Class Action Lawsuit Filed Against Unicycive Therapeutics: Investors Seek Justice

Class Action Lawsuit Against Unicycive Therapeutics

On August 27, 2025, Pomerantz LLP announced the filing of a class action lawsuit against Unicycive Therapeutics, Inc. (NASDAQ: UNCY) and several of its officers, highlighting significant concerns regarding investor protection and the transparency of financial disclosures. The class action has been lodged in the United States District Court for the Northern District of California, with a case number of 25-cv-06923.

Background of the Case

This legal challenge is aimed at all individuals and entities, other than the named defendants, who purchased or acquired Unicycive securities during the period from March 29, 2024, to June 27, 2025, known as the Class Period. Investors are seeking to recover damages resulting from the defendants' alleged violations of federal securities laws, specifically references to Sections 10(b) and 20(a) of the Securities Exchange Act of 1934, as well as Rule 10b-5.

In the realm of biotechnology, Unicycive focuses on developing therapies to meet critical medical needs, including the innovative oxylanthanum carbonate (OLC), which targets hyperphosphatemia in chronic kidney disease (CKD) patients requiring dialysis. Throughout the Class Period, several representations made by the company's officials regarding the promising regulatory trajectory and compliance with the U.S. Food and Drug Administration (FDA) standards have been called into question by the allegations made in this lawsuit.

Allegations Against Unicycive

The lawsuit alleges that Unicycive executives consistently overstated the company's readiness to meet FDA compliance requirements. This included misleading statements concerning the progress of the New Drug Application (NDA) for OLC that were deemed to misinform investors about the company's operational integrity and regulatory compliance. In September 2024, it was announced that the NDA for OLC was submitted to the FDA, raising expectations among stakeholders.

However, this optimism was short-lived. On June 10, 2025, Unicycive revealed that the FDA had identified significant deficiencies in cGMP (current good manufacturing practices) compliance at a third-party manufacturer utilized by the company, following an inspection of the facility. This disclosure led to a 40.89% drop in Unicycive’s stock price, reflecting a sharp reaction from investors responding to news of potential regulatory setbacks.

Further complicating matters, on June 30, 2025, Unicycive announced a Complete Response Letter (CRL) received from the FDA, denoting that no approval would be granted until the revealed deficiencies were adequately resolved. As a result, the stock plunged an additional 29.85%, emphasizing the critical nature of the upcoming resolution and investor confidence.
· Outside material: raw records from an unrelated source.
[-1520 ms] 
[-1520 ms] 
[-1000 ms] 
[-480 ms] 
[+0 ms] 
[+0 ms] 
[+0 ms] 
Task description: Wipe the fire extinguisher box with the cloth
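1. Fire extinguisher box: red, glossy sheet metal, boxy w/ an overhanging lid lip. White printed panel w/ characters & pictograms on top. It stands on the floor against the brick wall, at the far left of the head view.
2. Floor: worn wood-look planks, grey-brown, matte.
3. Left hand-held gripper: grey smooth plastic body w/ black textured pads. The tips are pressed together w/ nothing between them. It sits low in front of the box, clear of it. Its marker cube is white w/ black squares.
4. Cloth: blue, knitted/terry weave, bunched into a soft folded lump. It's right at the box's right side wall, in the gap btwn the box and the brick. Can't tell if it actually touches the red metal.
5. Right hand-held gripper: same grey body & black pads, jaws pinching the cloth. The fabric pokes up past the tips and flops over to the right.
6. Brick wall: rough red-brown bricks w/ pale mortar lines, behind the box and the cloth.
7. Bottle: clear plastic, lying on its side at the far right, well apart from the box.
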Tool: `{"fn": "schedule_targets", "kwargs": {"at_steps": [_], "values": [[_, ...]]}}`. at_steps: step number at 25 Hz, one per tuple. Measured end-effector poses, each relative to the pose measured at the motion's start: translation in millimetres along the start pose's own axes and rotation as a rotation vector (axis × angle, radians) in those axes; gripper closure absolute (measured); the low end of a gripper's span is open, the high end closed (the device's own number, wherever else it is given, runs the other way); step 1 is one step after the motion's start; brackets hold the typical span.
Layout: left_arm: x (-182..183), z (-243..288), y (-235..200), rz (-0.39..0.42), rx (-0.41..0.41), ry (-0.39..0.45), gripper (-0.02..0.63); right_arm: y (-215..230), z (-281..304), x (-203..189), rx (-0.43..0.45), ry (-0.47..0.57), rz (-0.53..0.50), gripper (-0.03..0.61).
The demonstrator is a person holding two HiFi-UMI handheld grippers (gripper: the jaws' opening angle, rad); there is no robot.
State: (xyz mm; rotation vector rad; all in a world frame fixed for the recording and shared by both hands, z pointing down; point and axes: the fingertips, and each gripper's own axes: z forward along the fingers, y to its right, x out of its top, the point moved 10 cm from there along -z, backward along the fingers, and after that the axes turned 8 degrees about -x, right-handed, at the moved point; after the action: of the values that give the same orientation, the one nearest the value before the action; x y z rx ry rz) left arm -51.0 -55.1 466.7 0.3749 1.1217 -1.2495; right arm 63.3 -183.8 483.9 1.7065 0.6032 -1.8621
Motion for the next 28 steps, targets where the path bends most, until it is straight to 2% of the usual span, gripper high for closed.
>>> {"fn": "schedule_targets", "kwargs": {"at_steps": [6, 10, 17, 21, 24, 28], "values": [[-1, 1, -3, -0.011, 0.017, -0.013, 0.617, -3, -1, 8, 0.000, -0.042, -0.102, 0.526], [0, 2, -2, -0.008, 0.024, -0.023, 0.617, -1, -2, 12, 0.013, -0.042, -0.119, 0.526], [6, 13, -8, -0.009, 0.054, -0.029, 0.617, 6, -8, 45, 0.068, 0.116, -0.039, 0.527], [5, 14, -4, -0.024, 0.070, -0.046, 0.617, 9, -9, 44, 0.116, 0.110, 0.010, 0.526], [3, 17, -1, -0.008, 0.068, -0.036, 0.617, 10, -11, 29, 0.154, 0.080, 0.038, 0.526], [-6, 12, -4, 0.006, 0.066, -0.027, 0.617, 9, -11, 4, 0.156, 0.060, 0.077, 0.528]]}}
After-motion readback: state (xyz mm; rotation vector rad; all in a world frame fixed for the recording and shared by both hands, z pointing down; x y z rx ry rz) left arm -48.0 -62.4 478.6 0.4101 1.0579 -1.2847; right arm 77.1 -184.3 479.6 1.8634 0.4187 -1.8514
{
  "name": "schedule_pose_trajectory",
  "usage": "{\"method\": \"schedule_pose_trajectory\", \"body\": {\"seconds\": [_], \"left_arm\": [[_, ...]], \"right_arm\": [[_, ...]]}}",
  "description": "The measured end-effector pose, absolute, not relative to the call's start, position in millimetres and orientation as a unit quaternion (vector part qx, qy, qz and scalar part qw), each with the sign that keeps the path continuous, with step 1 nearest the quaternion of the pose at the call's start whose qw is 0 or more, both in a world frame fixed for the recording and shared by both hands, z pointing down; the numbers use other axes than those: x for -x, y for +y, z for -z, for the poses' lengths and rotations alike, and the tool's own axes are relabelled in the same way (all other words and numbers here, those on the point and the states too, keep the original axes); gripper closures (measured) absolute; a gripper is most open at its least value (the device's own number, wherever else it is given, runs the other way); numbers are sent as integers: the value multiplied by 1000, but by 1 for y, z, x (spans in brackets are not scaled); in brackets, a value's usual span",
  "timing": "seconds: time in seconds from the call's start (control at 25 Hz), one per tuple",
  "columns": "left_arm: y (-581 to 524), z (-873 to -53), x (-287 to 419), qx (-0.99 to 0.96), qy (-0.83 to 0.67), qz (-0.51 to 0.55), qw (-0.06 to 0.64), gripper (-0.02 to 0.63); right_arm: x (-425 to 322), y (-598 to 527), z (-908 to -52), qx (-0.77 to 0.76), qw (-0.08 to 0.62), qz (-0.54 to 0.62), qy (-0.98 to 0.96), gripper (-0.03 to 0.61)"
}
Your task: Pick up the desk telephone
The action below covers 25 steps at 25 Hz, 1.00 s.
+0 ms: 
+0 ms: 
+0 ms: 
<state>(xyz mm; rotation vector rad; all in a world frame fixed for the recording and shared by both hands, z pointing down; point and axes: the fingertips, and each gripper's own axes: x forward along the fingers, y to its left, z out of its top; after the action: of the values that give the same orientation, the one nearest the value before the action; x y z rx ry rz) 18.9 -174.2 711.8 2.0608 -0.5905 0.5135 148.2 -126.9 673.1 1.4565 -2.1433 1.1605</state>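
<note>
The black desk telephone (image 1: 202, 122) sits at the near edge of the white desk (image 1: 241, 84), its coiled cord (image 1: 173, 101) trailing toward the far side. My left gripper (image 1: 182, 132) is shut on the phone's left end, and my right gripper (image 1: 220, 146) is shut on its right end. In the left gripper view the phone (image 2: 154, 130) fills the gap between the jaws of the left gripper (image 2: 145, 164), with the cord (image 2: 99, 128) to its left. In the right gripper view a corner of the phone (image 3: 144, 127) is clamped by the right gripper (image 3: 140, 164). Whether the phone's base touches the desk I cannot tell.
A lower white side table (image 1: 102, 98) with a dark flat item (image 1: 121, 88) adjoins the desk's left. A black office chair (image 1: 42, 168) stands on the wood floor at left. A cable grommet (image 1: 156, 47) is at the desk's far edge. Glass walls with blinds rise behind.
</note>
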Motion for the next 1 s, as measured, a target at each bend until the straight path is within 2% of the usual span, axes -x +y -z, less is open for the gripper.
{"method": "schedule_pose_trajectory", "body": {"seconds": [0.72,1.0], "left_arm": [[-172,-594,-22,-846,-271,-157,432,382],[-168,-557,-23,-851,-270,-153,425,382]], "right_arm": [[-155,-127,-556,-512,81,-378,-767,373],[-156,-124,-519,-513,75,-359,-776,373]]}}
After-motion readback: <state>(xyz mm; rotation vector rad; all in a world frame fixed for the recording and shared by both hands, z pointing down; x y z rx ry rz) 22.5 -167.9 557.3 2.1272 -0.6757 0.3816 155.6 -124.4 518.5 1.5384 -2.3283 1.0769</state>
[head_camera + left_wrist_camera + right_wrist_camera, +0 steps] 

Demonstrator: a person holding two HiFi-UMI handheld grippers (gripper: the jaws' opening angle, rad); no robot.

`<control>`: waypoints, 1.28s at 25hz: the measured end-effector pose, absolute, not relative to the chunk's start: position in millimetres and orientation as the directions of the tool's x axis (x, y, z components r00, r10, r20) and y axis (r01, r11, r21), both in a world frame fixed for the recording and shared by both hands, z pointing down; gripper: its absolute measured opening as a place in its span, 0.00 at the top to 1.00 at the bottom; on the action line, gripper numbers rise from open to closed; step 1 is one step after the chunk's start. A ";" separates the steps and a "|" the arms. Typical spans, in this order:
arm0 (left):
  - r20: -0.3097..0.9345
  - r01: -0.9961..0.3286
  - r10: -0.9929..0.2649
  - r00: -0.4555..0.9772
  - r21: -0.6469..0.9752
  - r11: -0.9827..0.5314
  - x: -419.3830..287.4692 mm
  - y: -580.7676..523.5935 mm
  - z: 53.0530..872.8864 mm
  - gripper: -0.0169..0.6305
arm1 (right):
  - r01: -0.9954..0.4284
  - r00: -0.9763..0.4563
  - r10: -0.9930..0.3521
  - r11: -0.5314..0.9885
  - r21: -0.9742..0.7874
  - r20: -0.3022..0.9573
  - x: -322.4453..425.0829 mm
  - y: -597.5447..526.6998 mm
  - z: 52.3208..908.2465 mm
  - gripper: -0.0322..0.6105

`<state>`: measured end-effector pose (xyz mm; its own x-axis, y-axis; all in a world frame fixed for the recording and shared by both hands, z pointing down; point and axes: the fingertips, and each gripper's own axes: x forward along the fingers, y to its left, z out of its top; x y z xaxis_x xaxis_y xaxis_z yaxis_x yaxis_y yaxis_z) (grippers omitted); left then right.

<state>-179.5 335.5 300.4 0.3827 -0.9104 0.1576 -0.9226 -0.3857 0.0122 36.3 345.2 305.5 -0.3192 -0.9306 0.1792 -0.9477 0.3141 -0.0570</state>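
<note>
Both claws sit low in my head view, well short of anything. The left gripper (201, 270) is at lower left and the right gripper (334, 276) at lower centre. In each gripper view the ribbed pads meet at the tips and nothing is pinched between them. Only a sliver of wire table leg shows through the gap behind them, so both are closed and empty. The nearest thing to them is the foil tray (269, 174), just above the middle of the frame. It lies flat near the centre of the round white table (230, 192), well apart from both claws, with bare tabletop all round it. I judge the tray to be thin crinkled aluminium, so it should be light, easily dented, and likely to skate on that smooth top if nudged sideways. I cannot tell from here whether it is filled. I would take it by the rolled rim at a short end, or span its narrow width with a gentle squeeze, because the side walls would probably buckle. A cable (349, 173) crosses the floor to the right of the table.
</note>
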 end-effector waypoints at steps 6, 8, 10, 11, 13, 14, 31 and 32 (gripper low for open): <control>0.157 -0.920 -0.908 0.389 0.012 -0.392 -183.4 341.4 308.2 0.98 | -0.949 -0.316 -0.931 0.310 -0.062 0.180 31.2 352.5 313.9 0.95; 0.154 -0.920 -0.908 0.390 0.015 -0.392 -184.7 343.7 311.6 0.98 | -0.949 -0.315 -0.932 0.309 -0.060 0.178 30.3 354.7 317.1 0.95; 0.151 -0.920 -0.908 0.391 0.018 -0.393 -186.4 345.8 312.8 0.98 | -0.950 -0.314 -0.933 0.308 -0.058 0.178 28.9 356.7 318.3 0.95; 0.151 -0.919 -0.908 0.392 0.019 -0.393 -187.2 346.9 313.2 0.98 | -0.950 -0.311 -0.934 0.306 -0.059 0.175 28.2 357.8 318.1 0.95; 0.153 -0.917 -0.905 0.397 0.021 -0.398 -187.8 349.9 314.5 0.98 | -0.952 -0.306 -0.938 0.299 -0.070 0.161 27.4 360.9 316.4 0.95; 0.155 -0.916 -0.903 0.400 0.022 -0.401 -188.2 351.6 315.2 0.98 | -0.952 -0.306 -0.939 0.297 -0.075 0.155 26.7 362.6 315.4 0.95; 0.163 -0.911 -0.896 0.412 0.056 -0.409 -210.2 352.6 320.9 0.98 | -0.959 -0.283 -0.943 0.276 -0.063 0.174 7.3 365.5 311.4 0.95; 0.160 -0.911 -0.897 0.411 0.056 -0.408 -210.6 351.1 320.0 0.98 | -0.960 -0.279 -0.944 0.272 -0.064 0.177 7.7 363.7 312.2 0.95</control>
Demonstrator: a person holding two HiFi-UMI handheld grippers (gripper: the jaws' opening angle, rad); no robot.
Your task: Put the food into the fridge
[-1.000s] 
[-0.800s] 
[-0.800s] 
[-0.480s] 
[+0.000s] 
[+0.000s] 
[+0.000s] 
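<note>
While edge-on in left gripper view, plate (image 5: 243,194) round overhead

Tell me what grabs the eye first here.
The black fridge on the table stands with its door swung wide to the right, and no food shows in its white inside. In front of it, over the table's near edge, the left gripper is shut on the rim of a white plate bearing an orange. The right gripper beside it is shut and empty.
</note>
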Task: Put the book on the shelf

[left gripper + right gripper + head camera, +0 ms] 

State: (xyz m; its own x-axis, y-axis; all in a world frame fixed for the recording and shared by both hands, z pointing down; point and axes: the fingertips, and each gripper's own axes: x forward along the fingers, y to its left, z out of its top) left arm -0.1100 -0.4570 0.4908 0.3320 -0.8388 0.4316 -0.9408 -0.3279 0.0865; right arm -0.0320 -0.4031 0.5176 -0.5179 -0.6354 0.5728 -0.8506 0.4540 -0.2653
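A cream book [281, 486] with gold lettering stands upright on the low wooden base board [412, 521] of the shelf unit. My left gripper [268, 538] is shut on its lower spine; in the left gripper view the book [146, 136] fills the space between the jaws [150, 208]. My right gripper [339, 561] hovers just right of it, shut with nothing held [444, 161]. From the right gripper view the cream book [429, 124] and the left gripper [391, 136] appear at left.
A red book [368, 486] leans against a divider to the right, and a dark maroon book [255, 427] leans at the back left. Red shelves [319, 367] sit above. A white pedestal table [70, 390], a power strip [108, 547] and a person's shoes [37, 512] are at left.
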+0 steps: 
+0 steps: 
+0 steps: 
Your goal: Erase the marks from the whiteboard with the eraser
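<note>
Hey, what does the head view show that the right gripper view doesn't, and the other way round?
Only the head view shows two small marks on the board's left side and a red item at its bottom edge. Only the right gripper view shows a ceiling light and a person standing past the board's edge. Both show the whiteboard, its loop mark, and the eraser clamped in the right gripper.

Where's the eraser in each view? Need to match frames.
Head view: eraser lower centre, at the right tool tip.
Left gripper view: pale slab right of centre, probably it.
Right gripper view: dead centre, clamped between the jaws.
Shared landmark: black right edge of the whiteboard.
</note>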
Seeking Justice for Investors

Investors who acquired Unicycive securities during the Class Period have until October 14, 2025, to file a motion to appoint themselves as Lead Plaintiff in the class action. Pomerantz LLP strongly encourages those affected to reach out for more information regarding their potential claims and to obtain a copy of the official complaint.

Pomerantz LLP is recognized as a leading firm in corporate, securities, and antitrust litigation, having recovered billions for clients in similar lawsuits over its 85-year history. The firm’s establishment was pioneered by Abraham L. Pomerantz, a renowned figure in the field of class action law, reinforcing its mission to advocate for the rights of those harmed by securities fraud and corporate misconduct.

For further inquiries or to discuss your legal options regarding this class action, you may contact attorney Danielle Peyton at Pomerantz LLP via email or phone. Detailed information is also available on their website.

This case underscores the importance of corporate accountability and transparency, particularly within the biotechnology industry, where investor trust is heavily reliant on the accurate representation of product development and regulatory paths. As this lawsuit progresses, all eyes will be on Unicycive Therapeutics and the outcomes of these serious allegations.